WHAT THE EXERCISE ASKS: Reproduce the entries exactly, beginning with the line containing "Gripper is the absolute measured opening" and ending with their last line, both included.

INFORMATION SHOWN:

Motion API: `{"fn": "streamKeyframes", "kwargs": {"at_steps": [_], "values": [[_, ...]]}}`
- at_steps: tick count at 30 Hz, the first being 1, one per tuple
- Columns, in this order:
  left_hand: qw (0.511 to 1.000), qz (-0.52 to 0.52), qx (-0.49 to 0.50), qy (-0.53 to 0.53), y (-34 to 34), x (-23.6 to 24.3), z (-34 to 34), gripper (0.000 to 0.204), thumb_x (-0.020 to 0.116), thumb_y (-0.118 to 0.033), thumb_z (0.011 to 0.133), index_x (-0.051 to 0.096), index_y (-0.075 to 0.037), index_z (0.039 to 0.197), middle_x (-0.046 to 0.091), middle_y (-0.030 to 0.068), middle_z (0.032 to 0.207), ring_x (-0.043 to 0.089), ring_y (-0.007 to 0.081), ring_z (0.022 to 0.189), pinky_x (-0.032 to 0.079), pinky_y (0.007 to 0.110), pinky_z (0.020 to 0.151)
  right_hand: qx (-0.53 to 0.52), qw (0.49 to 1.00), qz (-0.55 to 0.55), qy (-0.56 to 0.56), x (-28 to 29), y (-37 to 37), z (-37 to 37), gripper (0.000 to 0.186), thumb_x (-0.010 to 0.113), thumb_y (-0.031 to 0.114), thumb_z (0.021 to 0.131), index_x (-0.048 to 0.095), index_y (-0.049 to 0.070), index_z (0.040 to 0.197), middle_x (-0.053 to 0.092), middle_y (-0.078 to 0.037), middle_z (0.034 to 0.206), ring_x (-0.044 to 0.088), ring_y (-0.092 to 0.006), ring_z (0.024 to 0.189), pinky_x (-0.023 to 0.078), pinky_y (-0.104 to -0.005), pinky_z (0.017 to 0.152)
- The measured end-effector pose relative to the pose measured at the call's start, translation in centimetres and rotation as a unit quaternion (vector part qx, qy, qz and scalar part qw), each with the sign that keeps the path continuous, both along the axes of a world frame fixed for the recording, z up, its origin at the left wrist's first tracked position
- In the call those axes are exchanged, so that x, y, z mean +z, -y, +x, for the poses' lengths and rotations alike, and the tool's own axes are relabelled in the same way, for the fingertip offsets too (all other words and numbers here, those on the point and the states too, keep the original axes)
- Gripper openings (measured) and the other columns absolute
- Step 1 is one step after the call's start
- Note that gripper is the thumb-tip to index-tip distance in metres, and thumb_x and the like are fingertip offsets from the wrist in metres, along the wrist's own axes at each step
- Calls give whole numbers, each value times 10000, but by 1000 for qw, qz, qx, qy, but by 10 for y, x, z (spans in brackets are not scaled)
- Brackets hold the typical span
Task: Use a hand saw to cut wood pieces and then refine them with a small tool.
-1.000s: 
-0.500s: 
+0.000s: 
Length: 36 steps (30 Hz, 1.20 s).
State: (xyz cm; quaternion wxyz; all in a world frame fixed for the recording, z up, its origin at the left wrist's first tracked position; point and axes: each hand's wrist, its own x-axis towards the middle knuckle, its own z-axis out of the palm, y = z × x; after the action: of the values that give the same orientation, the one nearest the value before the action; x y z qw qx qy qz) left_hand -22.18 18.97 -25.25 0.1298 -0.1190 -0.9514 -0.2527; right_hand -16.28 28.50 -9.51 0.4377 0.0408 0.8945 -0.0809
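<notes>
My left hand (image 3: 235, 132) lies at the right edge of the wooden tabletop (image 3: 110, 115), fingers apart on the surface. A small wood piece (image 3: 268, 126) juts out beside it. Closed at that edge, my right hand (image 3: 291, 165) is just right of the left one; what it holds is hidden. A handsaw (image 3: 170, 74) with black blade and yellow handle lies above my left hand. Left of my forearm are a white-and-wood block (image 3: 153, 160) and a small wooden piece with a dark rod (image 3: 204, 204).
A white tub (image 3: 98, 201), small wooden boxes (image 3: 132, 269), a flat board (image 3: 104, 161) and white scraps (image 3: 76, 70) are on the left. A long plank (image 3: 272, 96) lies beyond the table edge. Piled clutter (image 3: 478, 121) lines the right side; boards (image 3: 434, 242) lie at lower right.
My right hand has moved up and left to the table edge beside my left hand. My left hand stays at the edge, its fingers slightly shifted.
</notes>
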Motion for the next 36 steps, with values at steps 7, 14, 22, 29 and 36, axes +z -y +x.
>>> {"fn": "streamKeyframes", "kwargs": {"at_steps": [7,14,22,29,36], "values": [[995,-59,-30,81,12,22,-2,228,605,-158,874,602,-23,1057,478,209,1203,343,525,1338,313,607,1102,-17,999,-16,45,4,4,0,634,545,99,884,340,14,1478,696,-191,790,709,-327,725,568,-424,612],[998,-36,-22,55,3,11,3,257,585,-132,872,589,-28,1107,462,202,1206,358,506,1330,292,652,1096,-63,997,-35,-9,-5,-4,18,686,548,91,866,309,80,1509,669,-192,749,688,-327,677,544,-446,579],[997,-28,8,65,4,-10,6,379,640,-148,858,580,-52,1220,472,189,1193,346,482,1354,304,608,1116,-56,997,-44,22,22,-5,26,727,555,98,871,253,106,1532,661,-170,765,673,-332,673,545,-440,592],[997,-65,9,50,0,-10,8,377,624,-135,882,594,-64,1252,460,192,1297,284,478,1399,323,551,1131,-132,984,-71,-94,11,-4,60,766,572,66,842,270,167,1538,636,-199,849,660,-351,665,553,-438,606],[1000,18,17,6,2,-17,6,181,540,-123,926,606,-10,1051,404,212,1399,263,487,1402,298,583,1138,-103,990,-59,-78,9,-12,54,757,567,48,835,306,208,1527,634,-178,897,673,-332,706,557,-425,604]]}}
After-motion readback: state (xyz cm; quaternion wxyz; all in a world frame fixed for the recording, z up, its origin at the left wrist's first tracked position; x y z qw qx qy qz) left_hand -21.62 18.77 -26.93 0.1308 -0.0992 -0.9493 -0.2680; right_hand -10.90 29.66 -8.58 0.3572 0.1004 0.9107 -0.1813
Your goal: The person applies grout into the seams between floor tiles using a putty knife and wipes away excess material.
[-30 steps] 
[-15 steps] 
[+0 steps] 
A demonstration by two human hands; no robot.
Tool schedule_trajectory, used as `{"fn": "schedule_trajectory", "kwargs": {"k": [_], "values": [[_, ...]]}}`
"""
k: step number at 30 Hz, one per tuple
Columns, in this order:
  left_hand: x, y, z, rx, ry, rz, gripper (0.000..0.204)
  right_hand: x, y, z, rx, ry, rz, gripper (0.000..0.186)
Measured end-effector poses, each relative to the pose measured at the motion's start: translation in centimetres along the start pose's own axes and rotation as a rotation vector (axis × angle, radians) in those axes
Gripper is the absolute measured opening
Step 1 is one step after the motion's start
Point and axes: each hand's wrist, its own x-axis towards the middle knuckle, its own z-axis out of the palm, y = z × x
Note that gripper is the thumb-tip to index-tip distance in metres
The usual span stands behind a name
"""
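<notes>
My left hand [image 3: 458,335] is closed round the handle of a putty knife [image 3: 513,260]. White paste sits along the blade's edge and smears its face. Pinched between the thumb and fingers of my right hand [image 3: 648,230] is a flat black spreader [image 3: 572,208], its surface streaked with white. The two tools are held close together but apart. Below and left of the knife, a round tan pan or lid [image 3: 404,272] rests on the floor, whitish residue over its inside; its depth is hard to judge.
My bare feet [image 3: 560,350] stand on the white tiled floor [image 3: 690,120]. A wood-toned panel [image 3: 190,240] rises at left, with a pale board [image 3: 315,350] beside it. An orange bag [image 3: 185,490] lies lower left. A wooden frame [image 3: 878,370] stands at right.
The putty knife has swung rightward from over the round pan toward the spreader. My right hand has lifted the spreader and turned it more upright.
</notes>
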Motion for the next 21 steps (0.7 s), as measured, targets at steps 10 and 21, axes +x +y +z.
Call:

TASK ANSWER:
Gripper is the absolute measured opening
Step 1 is one step after the motion's start
Point and axes: each hand's wrist, its own x-axis towards the middle knuckle, its own z-axis out of the palm, y = z × x
Note that gripper is the thumb-tip to index-tip distance in metres
The usual span stands behind a name
"""
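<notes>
My left hand [image 3: 458,335] is closed round the handle of a putty knife [image 3: 513,260]. White paste sits along the blade's edge and smears its face. Pinched between the thumb and fingers of my right hand [image 3: 648,230] is a flat black spreader [image 3: 572,208], its surface streaked with white. The two tools are held close together but apart. Below and left of the knife, a round tan pan or lid [image 3: 404,272] rests on the floor, whitish residue over its inside; its depth is hard to judge.
My bare feet [image 3: 560,350] stand on the white tiled floor [image 3: 690,120]. A wood-toned panel [image 3: 190,240] rises at left, with a pale board [image 3: 315,350] beside it. An orange bag [image 3: 185,490] lies lower left. A wooden frame [image 3: 878,370] stands at right.
The putty knife has swung rightward from over the round pan toward the spreader. My right hand has lifted the spreader and turned it more upright.
</notes>
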Motion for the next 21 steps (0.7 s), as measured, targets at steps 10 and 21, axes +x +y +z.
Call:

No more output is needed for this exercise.